* ACTIVITY *
Lines with the string "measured" are to be identified in the listing and copied.

* DATASET EXTRACT *
:::
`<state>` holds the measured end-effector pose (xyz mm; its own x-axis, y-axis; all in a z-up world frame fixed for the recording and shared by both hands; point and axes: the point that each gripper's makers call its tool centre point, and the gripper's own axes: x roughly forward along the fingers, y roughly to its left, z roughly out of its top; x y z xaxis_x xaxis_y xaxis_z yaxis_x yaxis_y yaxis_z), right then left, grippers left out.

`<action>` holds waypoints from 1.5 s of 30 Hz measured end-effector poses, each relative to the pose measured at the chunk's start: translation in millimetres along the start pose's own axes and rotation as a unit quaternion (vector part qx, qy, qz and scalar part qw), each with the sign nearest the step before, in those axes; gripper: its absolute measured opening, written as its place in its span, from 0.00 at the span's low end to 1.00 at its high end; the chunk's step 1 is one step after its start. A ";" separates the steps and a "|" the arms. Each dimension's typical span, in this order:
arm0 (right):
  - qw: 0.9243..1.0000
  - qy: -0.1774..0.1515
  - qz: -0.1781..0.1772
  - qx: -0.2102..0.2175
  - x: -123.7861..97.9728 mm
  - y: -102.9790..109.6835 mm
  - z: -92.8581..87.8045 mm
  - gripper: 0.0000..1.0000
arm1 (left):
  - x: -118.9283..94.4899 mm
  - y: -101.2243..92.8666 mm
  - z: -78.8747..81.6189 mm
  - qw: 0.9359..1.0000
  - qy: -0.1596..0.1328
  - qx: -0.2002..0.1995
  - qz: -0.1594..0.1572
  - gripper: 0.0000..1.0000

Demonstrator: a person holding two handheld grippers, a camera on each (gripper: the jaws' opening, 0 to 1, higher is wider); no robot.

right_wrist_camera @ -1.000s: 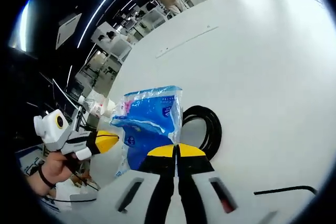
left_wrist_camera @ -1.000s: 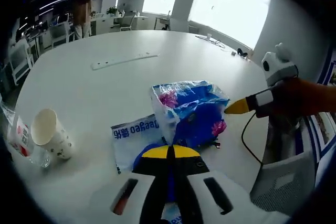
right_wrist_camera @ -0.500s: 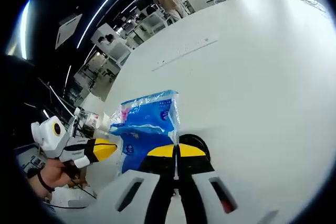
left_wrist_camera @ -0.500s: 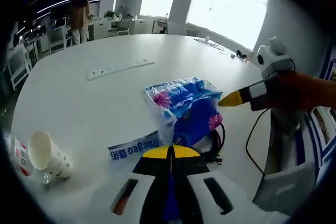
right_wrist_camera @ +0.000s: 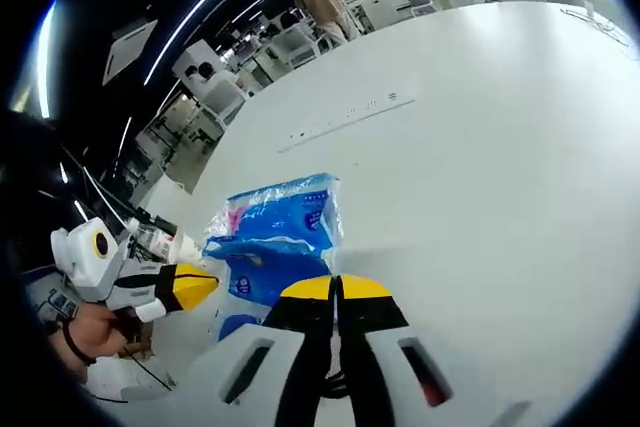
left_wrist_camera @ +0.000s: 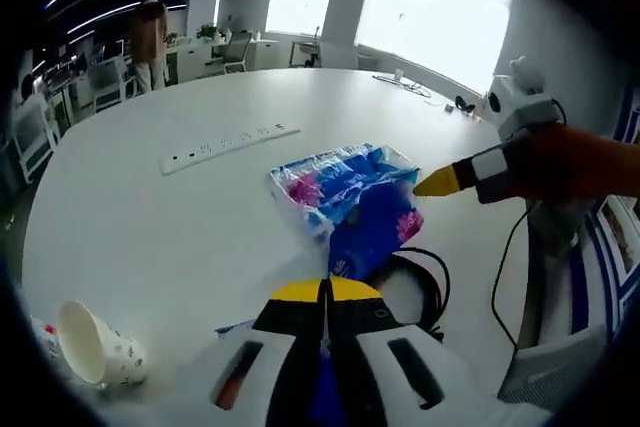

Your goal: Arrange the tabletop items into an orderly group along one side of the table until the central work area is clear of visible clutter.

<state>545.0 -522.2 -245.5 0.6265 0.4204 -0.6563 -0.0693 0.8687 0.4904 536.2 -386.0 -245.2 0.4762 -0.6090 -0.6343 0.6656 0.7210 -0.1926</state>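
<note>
Left gripper view first: my left gripper has its fingers pressed together, apparently pinching the edge of the blue-and-pink crinkly plastic pack, though the fingers hide the contact itself. The pack lies out in the middle of the round white counter, draped partly over a coiled black cable. Right gripper view now: my right gripper is also closed tight, the cable showing just between its fingers, so I judge it has the cable, not certain. The yellow-tipped right gripper also shows beside the pack in the left gripper view.

Risk here: pack and cable overlap, so pulling one could drag the other and scatter both. Thin film may slip or tear. A white paper cup with speckled print lies tipped near the counter's edge; a careless sweep rolls it off. The long white power strip sits well clear.
</note>
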 end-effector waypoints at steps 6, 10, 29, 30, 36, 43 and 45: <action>1.000 0.000 -0.005 -0.005 8.2 -4.0 12.8 0.00 | 10.8 1.7 1.9 1.000 0.005 -0.002 0.000 0.00; 1.000 0.004 -0.009 -0.009 14.5 -8.9 16.6 0.00 | 18.8 2.1 -4.2 1.000 0.016 -0.005 0.000 0.00; 0.999 0.034 -0.028 -0.005 38.7 -29.7 -4.5 0.00 | 45.0 8.3 -29.2 0.998 0.062 -0.015 0.012 0.00; 0.999 0.034 -0.028 -0.008 39.8 -31.6 -4.8 0.00 | 45.5 8.2 -29.7 0.998 0.063 -0.016 0.013 0.00; 0.999 0.037 -0.034 -0.010 39.3 -40.6 -8.5 0.00 | 51.3 4.4 -31.3 0.998 0.067 -0.015 0.011 0.00; 0.999 0.030 -0.039 -0.001 37.6 -47.7 -2.9 0.00 | 55.2 2.4 -30.7 0.997 0.069 -0.013 0.010 0.00; 0.999 0.026 -0.041 0.001 37.8 -49.8 -0.9 0.00 | 56.6 1.6 -29.2 0.998 0.068 -0.014 0.010 0.00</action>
<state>571.4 -549.4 -295.3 0.5886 0.3617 -0.7230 -0.0189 0.9002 0.4350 547.5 -409.7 -303.3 0.4049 -0.5452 -0.7340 0.6401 0.7423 -0.1983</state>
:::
* SOLUTION *
`<state>` holds the measured end-effector pose (xyz mm; its own x-axis, y-axis; all in a z-up world frame fixed for the recording and shared by both hands; point and axes: the point that each gripper's makers call its tool centre point, and the gripper's own axes: x roughly forward along the fingers, y roughly to its left, z roughly out of its top; x y z xaxis_x xaxis_y xaxis_z yaxis_x yaxis_y yaxis_z), right then left, grippers left out.
`<action>` holds waypoints from 1.5 s of 30 Hz measured end-effector poses, each relative to the pose measured at the chunk's start: translation in millimetres along the start pose's own axes and rotation as a unit quaternion (vector part qx, qy, qz and scalar part qw), each with the sign nearest the step before, in those axes; gripper: its absolute measured opening, written as its place in its span, from 0.00 at the span's low end to 1.00 at its high end; the chunk's step 1 is one step after its start. A ";" separates the steps and a "|" the arms. Each dimension's typical span, in this order:

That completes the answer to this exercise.